Exercise prompt -
Return the data exactly, without pictures.

══ Dataset content ══

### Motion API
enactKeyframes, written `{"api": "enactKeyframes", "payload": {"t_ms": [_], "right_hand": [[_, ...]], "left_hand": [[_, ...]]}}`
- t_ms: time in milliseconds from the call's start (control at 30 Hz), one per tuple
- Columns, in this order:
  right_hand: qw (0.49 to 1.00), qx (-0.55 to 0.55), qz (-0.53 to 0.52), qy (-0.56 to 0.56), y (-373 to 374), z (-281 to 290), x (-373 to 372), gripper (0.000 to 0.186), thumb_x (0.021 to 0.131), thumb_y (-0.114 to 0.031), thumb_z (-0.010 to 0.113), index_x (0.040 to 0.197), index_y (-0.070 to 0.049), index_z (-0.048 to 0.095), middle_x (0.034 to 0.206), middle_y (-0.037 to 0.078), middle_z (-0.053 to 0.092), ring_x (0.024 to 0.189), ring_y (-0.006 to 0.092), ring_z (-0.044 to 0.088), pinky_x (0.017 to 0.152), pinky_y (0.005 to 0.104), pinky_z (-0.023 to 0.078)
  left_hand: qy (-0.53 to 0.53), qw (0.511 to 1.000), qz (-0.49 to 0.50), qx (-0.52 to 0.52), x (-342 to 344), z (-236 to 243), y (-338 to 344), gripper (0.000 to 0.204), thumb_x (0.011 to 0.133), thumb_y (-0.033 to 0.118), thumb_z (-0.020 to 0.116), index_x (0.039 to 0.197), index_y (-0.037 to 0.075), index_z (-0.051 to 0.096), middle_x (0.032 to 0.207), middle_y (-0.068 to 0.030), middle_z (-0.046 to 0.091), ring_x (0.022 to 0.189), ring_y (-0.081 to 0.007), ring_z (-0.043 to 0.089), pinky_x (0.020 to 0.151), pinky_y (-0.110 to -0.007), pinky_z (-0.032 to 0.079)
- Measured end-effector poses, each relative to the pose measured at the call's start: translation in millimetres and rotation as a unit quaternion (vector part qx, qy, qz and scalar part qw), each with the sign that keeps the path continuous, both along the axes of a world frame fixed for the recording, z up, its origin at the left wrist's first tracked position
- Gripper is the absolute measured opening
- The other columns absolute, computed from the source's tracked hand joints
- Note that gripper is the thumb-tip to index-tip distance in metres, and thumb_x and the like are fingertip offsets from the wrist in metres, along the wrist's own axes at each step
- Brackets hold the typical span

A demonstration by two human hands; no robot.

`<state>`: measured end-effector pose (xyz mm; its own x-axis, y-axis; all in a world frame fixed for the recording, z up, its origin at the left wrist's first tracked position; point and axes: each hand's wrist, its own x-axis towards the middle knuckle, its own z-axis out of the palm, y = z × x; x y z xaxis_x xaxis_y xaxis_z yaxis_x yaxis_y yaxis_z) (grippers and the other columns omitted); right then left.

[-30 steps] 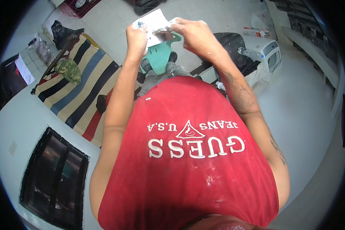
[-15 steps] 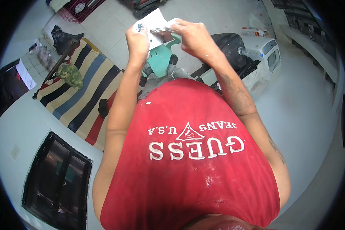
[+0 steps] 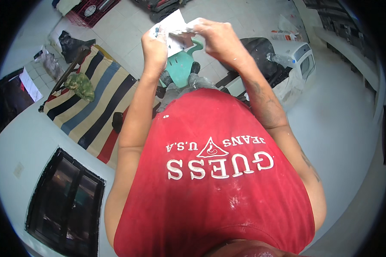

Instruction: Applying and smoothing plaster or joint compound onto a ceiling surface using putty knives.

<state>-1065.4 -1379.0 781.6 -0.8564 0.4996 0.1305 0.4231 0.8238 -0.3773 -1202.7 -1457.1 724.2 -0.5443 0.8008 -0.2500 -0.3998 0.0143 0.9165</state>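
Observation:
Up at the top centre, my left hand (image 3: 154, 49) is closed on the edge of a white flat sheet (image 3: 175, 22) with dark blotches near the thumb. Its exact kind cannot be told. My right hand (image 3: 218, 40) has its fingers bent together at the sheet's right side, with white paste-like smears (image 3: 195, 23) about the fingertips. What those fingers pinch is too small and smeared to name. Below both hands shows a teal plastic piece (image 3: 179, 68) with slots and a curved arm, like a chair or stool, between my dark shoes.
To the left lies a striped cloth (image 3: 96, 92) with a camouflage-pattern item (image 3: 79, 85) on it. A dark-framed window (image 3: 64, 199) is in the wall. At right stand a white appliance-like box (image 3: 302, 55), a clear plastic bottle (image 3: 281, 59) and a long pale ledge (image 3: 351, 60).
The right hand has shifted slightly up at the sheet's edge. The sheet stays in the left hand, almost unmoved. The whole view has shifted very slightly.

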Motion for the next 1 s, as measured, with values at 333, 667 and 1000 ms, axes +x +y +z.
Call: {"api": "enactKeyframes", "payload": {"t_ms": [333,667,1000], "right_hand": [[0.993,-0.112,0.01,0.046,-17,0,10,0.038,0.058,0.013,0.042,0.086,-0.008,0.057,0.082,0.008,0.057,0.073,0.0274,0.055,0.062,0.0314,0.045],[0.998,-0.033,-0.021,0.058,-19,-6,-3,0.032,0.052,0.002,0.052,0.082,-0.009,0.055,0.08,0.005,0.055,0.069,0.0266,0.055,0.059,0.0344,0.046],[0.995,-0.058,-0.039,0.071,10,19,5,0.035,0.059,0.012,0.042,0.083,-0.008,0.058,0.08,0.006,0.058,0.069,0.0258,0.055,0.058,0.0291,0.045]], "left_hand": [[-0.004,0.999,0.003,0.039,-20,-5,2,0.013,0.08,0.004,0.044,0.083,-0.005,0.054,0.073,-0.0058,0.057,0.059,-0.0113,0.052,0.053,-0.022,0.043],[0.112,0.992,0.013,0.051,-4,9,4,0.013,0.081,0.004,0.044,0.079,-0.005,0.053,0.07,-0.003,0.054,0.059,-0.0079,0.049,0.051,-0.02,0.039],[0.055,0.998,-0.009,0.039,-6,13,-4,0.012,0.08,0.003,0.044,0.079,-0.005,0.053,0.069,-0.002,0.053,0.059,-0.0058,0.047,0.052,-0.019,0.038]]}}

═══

Response box -
### Motion API
enactKeyframes, written `{"api": "enactKeyframes", "payload": {"t_ms": [_], "right_hand": [[_, ...]], "left_hand": [[_, ...]]}}`
- t_ms: time in milliseconds from the call's start (control at 30 Hz), one per tuple
- Columns, in this order:
  right_hand: qw (0.49 to 1.00), qx (-0.55 to 0.55), qz (-0.53 to 0.52), qy (-0.56 to 0.56), y (-373 to 374), z (-281 to 290), x (-373 to 372), gripper (0.000 to 0.186), thumb_x (0.021 to 0.131), thumb_y (-0.114 to 0.031), thumb_z (-0.010 to 0.113), index_x (0.040 to 0.197), index_y (-0.070 to 0.049), index_z (-0.048 to 0.095), middle_x (0.034 to 0.206), middle_y (-0.037 to 0.078), middle_z (-0.053 to 0.092), ring_x (0.024 to 0.189), ring_y (-0.006 to 0.092), ring_z (-0.044 to 0.088), pinky_x (0.017 to 0.152), pinky_y (0.005 to 0.104), pinky_z (-0.023 to 0.078)
  left_hand: qy (-0.53 to 0.53), qw (0.511 to 1.000), qz (-0.49 to 0.50), qx (-0.52 to 0.52), x (-342 to 344), z (-236 to 243), y (-338 to 344), gripper (0.000 to 0.204), thumb_x (0.011 to 0.133), thumb_y (-0.033 to 0.118), thumb_z (-0.020 to 0.116), index_x (0.039 to 0.197), index_y (-0.037 to 0.075), index_z (-0.051 to 0.096), middle_x (0.032 to 0.207), middle_y (-0.068 to 0.030), middle_z (-0.046 to 0.091), ring_x (0.022 to 0.189), ring_y (-0.081 to 0.007), ring_z (-0.043 to 0.089), pinky_x (0.020 to 0.151), pinky_y (-0.110 to -0.007), pinky_z (-0.032 to 0.079)
- Measured end-effector poses, each relative to the pose measured at the call's start: translation in millimetres and rotation as a unit quaternion (vector part qx, qy, qz and scalar part qw), each with the sign that keeps the path continuous, both along the axes of a world frame fixed for the recording, z up, its origin at the left wrist's first tracked position
- Gripper is the absolute measured opening
- The other columns absolute, computed from the source's tracked hand joints
- Note that gripper is the thumb-tip to index-tip distance in metres, and thumb_x and the like are fingertip offsets from the wrist in metres, along the wrist's own axes at each step
- Brackets hold the typical span

A demonstration by two human hands; no robot.

`<state>`: measured end-effector pose (xyz mm; its own x-axis, y-axis; all in a world frame fixed for the recording, z up, its origin at the left wrist's first tracked position; point and axes: each hand's wrist, its own x-axis towards the middle knuckle, its own z-axis out of the palm, y = z × x; x y z xaxis_x xaxis_y xaxis_z yaxis_x yaxis_y yaxis_z) (grippers and the other columns omitted); right then left.

[-30 steps] 
[-15 steps] 
[+0 steps] 

Instruction: Applying and smoothing plaster or joint compound onto a ceiling surface using putty knives.

<state>-1065.4 -1379.0 781.6 -0.8564 0.4996 0.1305 0.4231 0.8238 -0.3773 -1202.7 -1457.1 724.2 -0.5443 0.8008 -0.2500 -0.3998 0.0143 0.9165</state>
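Observation:
Up at the top centre, my left hand (image 3: 154, 49) is closed on the edge of a white flat sheet (image 3: 175, 22) with dark blotches near the thumb. Its exact kind cannot be told. My right hand (image 3: 218, 40) has its fingers bent together at the sheet's right side, with white paste-like smears (image 3: 195, 23) about the fingertips. What those fingers pinch is too small and smeared to name. Below both hands shows a teal plastic piece (image 3: 179, 68) with slots and a curved arm, like a chair or stool, between my dark shoes.
To the left lies a striped cloth (image 3: 96, 92) with a camouflage-pattern item (image 3: 79, 85) on it. A dark-framed window (image 3: 64, 199) is in the wall. At right stand a white appliance-like box (image 3: 302, 55), a clear plastic bottle (image 3: 281, 59) and a long pale ledge (image 3: 351, 60).
The right hand has shifted slightly up at the sheet's edge. The sheet stays in the left hand, almost unmoved. The whole view has shifted very slightly.
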
Motion for the next 1 s, as measured, with values at 333, 667 and 1000 ms, axes +x +y +z.
Call: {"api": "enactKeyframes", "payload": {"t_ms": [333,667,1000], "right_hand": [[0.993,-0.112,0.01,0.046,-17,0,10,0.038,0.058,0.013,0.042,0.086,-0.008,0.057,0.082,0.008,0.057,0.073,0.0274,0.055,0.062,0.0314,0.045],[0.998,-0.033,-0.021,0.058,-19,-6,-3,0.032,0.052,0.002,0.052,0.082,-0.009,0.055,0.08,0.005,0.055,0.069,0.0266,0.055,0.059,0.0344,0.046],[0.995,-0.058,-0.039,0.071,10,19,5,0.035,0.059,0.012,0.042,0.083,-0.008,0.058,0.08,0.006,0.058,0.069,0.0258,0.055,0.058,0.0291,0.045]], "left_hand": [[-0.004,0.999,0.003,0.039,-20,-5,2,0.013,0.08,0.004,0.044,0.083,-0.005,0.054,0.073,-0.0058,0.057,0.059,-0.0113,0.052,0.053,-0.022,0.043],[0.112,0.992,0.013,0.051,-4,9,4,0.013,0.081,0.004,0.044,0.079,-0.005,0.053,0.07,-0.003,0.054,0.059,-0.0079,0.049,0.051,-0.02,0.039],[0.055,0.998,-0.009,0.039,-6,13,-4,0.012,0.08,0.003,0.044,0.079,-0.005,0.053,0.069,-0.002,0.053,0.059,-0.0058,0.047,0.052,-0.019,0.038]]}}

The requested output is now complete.